Remember, ObamaCare's real problem was it expanded a delivery system that already costs too much. What we would do instead is go step by step to introduce new ways to increase choices, to have more competition and to lower costs. We would make Medicare solvent, so seniors can depend on it. We would give Governors more flexibility with Medicaid so they can create programs with lower costs. We would repeal the ObamaCare wellness regulation--the Senator from Missouri talked about that--and replace it with one that makes it easier, not harder, for employers to give employees lower health insurance costs if they live a healthy lifestyle. We would let small businesses pool their resources and offer low-cost insurance plans for their employees. The Congressional Budget Office says that Senator Enzi's bill would allow coverage for 750,000 more Americans at a lower cost if we did that. We would allow families to purchase insurance across State lines. If there is a policy regulated by Kentucky that fits my needs, and I want to buy it, why shouldn't I be able to do it if I can afford it? We will expand health savings accounts. We would incentivize the growth of private health insurance exchanges. That is beginning to develop all across our country, giving more choices to employees. We would make it easier for patients to compare prices and quality of doctors and medical services. We would incentivize States to reform junk lawsuits. Those are the steps in the right direction where we would like to go.

When Irving Kristol died not long ago, James Q. Wilson wrote a tribute in The Wall Street Journal which struck me. He said when they began their association as neoconservatives--they were mostly Democrats--he said we were policy skeptics. He said that was mainly what our common view was. By that, I think he must have meant they did not believe Washington could, through a comprehensive piece of legislation, fix our whole health care system; that what Washington should do, particularly in this iPhone age, is to go step by step in a direction that gives more personal freedom to consumers, to Americans, so they can live longer, live healthier, live safer, and be happier.

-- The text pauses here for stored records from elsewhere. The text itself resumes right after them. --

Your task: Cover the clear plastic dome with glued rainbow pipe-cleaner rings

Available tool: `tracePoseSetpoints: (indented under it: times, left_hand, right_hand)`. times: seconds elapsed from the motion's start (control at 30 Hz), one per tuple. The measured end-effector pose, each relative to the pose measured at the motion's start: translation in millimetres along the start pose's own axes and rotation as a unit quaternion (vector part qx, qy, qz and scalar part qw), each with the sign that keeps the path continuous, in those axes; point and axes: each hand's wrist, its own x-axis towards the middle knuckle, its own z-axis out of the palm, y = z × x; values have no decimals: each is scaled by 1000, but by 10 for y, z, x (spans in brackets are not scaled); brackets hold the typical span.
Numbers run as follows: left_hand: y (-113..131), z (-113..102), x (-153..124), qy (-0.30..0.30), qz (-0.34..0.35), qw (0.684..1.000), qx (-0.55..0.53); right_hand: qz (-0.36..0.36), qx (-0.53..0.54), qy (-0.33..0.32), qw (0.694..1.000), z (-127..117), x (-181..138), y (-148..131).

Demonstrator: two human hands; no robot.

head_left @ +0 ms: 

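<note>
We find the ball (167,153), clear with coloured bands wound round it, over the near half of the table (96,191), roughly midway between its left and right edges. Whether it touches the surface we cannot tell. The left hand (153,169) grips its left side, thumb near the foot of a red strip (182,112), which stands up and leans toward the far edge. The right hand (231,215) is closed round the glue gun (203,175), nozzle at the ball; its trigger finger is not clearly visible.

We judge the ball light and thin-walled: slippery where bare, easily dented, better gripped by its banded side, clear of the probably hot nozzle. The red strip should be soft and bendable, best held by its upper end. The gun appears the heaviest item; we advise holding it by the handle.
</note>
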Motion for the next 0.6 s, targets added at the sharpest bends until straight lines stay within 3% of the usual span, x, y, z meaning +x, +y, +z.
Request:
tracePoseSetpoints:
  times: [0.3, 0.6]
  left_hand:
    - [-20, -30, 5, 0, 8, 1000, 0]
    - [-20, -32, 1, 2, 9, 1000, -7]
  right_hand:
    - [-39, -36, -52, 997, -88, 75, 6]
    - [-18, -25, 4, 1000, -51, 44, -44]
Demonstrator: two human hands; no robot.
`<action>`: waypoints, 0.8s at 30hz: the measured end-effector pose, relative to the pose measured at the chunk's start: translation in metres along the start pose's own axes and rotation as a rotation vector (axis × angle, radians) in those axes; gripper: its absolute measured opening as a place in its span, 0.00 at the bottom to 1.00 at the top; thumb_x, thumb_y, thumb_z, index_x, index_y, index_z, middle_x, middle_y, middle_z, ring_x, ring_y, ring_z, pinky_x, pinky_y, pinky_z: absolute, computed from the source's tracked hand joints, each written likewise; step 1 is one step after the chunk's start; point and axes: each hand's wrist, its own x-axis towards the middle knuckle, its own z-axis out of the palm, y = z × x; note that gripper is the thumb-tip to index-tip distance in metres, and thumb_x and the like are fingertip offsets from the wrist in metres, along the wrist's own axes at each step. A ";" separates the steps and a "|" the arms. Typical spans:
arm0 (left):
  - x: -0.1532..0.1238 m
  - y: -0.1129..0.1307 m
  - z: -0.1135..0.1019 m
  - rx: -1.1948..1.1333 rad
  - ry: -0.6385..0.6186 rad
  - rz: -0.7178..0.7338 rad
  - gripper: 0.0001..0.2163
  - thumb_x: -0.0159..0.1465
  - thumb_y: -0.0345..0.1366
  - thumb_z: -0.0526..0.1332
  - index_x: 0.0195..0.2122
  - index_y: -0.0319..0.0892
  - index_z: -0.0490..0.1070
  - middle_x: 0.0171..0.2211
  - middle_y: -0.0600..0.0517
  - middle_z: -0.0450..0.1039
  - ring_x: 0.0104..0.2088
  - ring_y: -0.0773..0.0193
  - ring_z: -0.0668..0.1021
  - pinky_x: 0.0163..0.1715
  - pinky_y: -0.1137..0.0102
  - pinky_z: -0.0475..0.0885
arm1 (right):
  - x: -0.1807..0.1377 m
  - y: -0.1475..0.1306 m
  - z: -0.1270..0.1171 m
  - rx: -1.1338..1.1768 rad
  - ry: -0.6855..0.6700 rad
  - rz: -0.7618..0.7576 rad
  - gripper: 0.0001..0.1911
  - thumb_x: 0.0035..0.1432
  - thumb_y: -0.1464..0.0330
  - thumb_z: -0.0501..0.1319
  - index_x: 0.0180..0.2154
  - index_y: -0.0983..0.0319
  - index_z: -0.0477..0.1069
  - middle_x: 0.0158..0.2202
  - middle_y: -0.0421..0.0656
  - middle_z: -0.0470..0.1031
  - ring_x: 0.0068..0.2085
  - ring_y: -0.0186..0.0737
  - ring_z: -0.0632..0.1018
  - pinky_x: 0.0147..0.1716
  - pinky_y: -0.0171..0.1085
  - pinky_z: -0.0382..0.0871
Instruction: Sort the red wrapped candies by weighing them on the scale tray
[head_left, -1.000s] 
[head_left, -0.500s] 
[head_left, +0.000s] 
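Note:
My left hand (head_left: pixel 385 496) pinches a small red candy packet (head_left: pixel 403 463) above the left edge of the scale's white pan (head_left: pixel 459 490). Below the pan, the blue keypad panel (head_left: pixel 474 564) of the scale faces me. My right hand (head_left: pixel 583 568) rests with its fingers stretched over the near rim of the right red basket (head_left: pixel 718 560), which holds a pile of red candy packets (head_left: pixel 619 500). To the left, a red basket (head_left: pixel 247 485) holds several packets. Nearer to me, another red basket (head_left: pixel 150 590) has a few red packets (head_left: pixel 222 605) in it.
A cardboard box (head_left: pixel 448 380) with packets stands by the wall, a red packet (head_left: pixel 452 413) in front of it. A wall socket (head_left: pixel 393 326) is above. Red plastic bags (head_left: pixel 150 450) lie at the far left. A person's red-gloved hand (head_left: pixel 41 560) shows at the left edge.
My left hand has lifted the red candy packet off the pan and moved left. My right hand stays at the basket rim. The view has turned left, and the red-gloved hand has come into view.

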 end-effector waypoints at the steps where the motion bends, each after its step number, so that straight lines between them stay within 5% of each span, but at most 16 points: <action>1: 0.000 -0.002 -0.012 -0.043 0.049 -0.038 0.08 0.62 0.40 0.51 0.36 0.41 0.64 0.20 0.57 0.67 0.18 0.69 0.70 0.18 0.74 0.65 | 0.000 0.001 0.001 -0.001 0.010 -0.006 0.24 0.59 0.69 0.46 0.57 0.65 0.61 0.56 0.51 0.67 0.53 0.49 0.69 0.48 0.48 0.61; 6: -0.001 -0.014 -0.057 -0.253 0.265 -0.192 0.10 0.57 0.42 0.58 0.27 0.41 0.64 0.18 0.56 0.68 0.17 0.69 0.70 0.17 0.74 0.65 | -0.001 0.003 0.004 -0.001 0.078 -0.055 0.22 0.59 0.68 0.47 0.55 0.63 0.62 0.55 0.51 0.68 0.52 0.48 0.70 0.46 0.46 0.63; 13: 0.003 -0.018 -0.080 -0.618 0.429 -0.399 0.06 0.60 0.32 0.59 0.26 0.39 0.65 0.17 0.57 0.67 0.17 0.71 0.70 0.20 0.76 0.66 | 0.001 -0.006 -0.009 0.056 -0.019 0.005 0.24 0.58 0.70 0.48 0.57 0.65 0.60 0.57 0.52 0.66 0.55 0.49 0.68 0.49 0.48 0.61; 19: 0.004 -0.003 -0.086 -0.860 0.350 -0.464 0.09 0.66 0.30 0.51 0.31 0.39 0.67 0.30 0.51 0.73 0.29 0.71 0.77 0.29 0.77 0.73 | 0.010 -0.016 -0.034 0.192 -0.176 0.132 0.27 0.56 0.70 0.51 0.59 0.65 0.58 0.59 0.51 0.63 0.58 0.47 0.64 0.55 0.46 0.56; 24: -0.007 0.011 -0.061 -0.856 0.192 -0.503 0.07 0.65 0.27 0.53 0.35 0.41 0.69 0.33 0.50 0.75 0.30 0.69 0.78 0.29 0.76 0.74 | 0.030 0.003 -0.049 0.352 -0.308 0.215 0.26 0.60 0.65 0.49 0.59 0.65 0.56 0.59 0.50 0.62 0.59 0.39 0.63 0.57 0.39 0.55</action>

That is what we would like to do. That is how we would like to change ObamaCare, and we would like to have that opportunity.

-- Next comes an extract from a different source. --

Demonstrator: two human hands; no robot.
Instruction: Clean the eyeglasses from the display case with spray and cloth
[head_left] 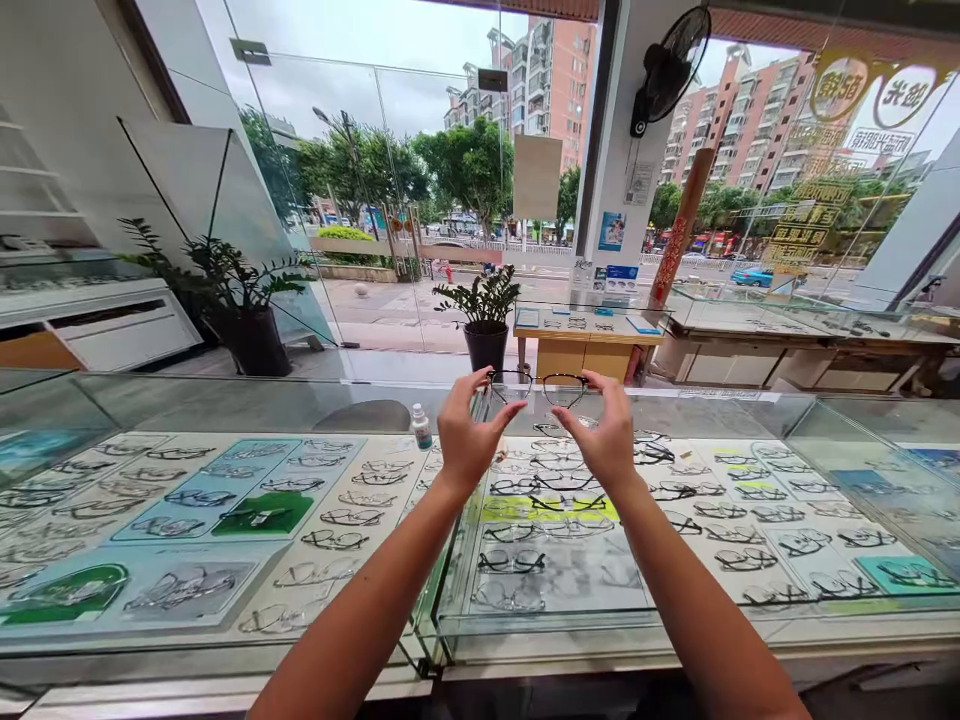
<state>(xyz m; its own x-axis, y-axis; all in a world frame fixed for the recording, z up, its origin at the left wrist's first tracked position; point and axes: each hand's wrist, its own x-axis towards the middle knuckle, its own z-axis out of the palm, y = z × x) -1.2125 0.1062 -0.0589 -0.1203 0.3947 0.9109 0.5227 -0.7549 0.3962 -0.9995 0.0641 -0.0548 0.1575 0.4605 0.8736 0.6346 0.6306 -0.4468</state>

So unfortunately, an unwelcome Christmas present this year for 82,000 Tennesseans is that they are losing their individual policies. Even more unfortunately, an unhappy New Year is coming, in which hundreds of thousands of Tennesseans will lose their employer policies--the policies they get through their employers--because of ObamaCare. We are ready to go in a different direction and create a way for Americans to have more choices, more competition, and insurance they can purchase at a lower cost.
I thank the Chair, and I yield the floor.